Department of Pharmacy & Pharmaceutical Sciences, University of California, Irvine, California 92697, United States.
Computational Chemistry, Janssen Research & Development, Turnhoutseweg 30, Beerse, B-2340, Belgium.
J Chem Inf Model. 2023 Mar 27;63(6):1776-1793. doi: 10.1021/acs.jcim.2c01579. Epub 2023 Mar 6.
Drug discovery is accelerated with computational methods such as alchemical simulations to estimate ligand affinities. In particular, relative binding free energy (RBFE) simulations are beneficial for lead optimization. To use RBFE simulations to compare prospective ligands , researchers first plan the simulation experiment, using graphs where nodes represent ligands and graph edges represent alchemical transformations between ligands. Recent work demonstrated that optimizing the statistical architecture of these perturbation graphs improves the accuracy of the predicted changes in the free energy of ligand binding. Therefore, to improve the success rate of computational drug discovery, we present the open-source software package High Information Mapper (HiMap)─a new take on its predecessor, Lead Optimization Mapper (LOMAP). HiMap removes heuristics decisions from design selection and instead finds statistically optimal graphs over ligands clustered with machine learning. Beyond optimal design generation, we present theoretical insights for designing alchemical perturbation maps. Some of these results include that for number of nodes, the precision of perturbation maps is stable at ·ln() edges. This result indicates that even an "optimal" graph can result in unexpectedly high errors if a plan includes too few alchemical transformations for the given number of ligands and edges. And, as a study compares more ligands, the performance of even optimal graphs will deteriorate with linear scaling of the edge count. In this sense, ensuring an A- or D-optimal topology is not enough to produce robust errors. We additionally find that optimal designs will converge more rapidly than radial and LOMAP designs. Moreover, we derive bounds for how clustering reduces cost for designs with a constant expected relative error per cluster, invariant of the size of the design. These results inform how to best design perturbation maps for computational drug discovery and have broader implications for experimental design.

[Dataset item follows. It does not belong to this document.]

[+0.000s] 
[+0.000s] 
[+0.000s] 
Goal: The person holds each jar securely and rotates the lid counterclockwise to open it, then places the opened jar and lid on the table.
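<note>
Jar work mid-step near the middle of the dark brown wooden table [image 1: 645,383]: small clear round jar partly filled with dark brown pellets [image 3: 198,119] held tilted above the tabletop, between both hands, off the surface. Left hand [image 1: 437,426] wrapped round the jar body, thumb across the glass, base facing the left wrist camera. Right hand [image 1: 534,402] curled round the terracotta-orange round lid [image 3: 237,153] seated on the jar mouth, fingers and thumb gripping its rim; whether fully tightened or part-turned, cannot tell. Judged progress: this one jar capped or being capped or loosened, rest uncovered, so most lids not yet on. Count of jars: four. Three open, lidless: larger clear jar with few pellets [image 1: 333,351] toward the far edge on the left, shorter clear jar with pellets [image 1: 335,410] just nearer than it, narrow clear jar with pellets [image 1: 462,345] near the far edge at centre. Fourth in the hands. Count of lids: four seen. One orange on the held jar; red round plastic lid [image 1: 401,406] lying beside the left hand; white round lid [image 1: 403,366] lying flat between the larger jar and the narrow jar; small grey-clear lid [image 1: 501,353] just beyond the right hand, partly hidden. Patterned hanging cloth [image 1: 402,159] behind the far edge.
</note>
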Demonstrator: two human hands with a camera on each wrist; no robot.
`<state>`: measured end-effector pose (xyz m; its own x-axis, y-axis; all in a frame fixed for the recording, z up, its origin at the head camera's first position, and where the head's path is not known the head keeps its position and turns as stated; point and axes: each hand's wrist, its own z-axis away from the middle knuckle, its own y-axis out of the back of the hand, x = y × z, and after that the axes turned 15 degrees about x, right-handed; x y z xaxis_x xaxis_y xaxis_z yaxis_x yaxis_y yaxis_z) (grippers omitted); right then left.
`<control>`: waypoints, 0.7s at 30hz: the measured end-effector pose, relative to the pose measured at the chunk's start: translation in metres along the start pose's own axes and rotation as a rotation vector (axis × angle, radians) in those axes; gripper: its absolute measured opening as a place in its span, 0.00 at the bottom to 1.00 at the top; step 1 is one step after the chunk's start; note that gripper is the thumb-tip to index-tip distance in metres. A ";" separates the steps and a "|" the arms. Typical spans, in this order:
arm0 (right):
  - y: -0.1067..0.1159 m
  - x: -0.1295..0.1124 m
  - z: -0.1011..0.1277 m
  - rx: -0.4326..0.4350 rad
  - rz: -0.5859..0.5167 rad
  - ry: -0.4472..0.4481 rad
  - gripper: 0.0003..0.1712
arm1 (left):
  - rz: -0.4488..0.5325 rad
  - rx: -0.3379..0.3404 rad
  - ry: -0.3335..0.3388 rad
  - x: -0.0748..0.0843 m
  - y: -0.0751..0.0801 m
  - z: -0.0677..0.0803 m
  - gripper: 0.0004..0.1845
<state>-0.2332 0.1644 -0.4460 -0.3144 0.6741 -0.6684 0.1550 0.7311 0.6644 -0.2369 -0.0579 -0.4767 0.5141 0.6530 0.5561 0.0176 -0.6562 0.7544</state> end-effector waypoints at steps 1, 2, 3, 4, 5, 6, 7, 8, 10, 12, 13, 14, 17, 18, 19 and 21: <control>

药物发现可以通过计算方法(如化学模拟)来加速,以估计配体亲和力。特别是,相对结合自由能(RBFE)模拟有助于先导化合物优化。为了使用 RBFE 模拟来比较潜在的配体,研究人员首先计划模拟实验,使用图来表示配体,其中节点代表配体,图的边表示配体之间的化学转变。最近的工作表明,优化这些扰动图的统计结构可以提高预测配体结合自由能变化的准确性。因此,为了提高计算药物发现的成功率,我们提出了开源软件包 High Information Mapper(HiMap),这是其前身 Lead Optimization Mapper(LOMAP)的新版本。HiMap 从设计选择中去除了启发式决策,而是通过机器学习对配体进行聚类,从而找到统计上最优的图。除了最优设计生成,我们还提出了设计化学扰动图的理论见解。其中一些结果包括,对于节点数量,扰动图的精度在 ·ln()个边处是稳定的。这一结果表明,即使是一个“最优”的图,如果一个计划包含的化学转变对于给定数量的配体和边来说太少,也可能导致出乎意料的高误差。而且,随着比较更多的配体,即使是最优图的性能也会随着边数的线性扩展而恶化。在这种意义上,确保 A-或 D-最优拓扑结构不足以产生稳健的误差。我们还发现,最优设计的收敛速度将比径向和 LOMAP 设计更快。此外,我们推导出了在每个聚类的相对误差保持不变的情况下,聚类如何减少设计成本的界。这些结果为计算药物发现中如何最好地设计扰动图提供了信息,并对实验设计具有更广泛的意义。